Le livre de l’historien Hans-Lukas Kieser; « Talaat Pacha : Father of Modern Turkey Architect of Génocide » nous éclaire sur cette relation complexe entre les Juifs Ottomans, sionistes et le pouvoir Jeunes-Turcs, artisan du génocide. Les Juifs resteront loyaux envers l’Empire Ottoman, à l’exception d’une petite minorité de jeunes sionistes, ils fermeront les yeux sur les massacres. Leur soutien à l’Empire est essentiellement médiatique; Talaat Pacha aurait profité de la presse juive notamment sioniste pour sa propre propagande.

Vingt cinq ans avant la Shoah, ils craignent pour leur vie et à leur idéal sioniste et ce à juste titre car l’Allemagne alors alliée à l’Empire aurait participé à la planification du massacre des Arméniens.

Hitler déclarait en 1939: « Mais qui se souvient encore de l’extermination des Arméniens ? ». Cette phrase est perçue comme un lien entre le génocide des Arméniens impunis et celui des Juifs. Des officiers allemands présents pendant les massacres des Arméniens avaient rejoint plus tard le régime nazi dont Rudolf Hess venu moderniser l’armée ottomane et qui deviendra plus tard le commandant du camps d’Auschwitz. Finalement après un long déni, l’Allemagne reconnaitra en 2015 le génocide des Arméniens au grand dam de la Turquie.

Et Israël dans tout ça ?

Pourquoi Israël ne reconnaît toujours pas le génocide. Par concurrence victimaire? Certainement pas, bien que la Turquie par l’intermédiaire de son porte parole ait déclaré que reconnaitre le génocide des Arméniens reviendrait à le mettre en concurrence avec la Shoah.

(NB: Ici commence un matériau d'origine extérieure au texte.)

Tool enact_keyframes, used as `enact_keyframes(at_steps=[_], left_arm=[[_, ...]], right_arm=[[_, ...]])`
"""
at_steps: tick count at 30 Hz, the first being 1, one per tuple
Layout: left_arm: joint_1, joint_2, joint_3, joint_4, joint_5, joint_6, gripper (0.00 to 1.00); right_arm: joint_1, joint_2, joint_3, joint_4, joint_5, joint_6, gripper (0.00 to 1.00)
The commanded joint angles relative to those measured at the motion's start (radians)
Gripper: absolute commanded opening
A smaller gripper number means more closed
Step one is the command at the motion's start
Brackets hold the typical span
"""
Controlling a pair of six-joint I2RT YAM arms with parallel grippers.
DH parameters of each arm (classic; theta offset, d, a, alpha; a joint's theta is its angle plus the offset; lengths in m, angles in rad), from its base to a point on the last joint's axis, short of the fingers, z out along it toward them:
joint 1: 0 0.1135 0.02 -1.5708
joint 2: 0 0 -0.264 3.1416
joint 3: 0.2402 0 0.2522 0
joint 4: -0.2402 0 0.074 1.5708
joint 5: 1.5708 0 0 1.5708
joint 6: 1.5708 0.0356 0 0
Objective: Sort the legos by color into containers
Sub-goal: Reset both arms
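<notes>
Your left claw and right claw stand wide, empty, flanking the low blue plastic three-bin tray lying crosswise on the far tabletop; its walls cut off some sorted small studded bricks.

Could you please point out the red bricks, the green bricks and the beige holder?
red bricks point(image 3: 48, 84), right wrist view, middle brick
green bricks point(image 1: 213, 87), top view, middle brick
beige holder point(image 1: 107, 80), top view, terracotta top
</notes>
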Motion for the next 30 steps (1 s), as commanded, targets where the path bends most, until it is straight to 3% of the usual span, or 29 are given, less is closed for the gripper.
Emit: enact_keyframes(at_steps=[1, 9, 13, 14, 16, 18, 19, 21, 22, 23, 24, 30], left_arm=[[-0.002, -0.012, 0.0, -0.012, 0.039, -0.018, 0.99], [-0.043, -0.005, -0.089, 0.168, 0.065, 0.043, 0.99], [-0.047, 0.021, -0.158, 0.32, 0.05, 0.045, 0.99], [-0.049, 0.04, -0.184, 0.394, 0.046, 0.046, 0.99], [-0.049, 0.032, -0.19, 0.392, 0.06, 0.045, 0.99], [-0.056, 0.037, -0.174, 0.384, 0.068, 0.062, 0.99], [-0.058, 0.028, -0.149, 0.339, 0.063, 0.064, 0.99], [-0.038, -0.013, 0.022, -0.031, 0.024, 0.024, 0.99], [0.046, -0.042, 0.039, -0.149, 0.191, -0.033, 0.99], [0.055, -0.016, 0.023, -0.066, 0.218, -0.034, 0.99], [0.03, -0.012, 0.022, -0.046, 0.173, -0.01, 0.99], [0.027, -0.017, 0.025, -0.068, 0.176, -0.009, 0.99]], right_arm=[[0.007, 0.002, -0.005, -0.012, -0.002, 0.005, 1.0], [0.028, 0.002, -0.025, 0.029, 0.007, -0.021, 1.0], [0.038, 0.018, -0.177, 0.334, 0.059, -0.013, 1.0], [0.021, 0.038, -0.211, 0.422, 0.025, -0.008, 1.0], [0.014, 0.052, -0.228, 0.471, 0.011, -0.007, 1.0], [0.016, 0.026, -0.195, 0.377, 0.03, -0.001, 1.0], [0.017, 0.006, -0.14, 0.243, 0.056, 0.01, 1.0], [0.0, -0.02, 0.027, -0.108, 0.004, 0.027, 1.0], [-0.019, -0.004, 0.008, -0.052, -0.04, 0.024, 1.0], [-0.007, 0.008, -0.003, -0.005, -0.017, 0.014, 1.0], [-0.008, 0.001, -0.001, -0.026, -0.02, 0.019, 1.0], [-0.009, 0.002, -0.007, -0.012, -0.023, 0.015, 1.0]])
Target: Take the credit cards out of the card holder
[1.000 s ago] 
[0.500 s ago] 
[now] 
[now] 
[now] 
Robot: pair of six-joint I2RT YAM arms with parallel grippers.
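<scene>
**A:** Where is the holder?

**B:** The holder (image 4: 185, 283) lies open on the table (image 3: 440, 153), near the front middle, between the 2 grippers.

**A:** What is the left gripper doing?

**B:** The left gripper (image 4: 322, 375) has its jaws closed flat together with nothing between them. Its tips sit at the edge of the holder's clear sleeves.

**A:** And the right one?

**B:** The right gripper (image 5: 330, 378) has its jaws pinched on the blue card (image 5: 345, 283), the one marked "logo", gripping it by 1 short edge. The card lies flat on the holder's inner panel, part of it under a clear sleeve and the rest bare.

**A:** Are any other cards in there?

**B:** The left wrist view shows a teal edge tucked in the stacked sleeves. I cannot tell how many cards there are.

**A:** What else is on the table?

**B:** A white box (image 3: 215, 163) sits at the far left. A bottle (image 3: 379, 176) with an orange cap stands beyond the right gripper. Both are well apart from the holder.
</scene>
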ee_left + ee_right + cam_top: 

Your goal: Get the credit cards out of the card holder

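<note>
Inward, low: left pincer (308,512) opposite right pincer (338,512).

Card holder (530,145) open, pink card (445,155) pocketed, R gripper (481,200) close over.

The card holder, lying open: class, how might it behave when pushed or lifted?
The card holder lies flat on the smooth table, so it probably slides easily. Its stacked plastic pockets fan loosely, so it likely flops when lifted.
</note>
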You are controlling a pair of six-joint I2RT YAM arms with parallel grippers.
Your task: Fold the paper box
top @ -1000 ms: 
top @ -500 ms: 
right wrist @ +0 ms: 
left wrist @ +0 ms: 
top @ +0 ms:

Chaque année est évoquée à la Knesset la reconnaissance du génocide et à chaque fois rejetée par les gouvernements en place alors que députés, personnalités politiques, intellectuels réclament la reconnaissance du génocide.

Depuis les années 50, la Turquie est devenue un allié stratégique d’Israël (coopération militaire, vente d’armes, service de renseignements)

Bien que les bonnes relations se soient détériorées sous l’ère Erdogan ces dix dernières années, Israël refuse toujours de reconnaitre le génocide des Arméniens pour ne pas envenimer encore davantage ses relations avec la Turquie.

L’Azerbaïdjan est également l’autre conséquence du déni de reconnaissance du génocide. En effet depuis l’ indépendance de l’Azerbaïdjan, Israël s’est rapproché de ce pays musulman à majorité chiite dans un but de coopération militaire et économique. L’Azerbaïdjan fournit une grande partie des besoins en pétrole d’Israël; sa frontière avec l’Iran en fait une base idéale pour Israël en cas de conflit avec l’Iran. L’Azerbaïdjan est également en conflit avec l’Arménie qui a gardé les territoires conquis lors de la guerre contre l’Azerbaïdjan.

La reconnaissance du génocide des Arméniens pourrait avoir des conséquences désastreuses sur les relations d’Israël avec les pays musulmans alors que l’état hébreux cherche des alliés dans la région.

Espérons que pour des raisons éthiques, Israël puisse enfin reconnaitre le génocide des Arméniens.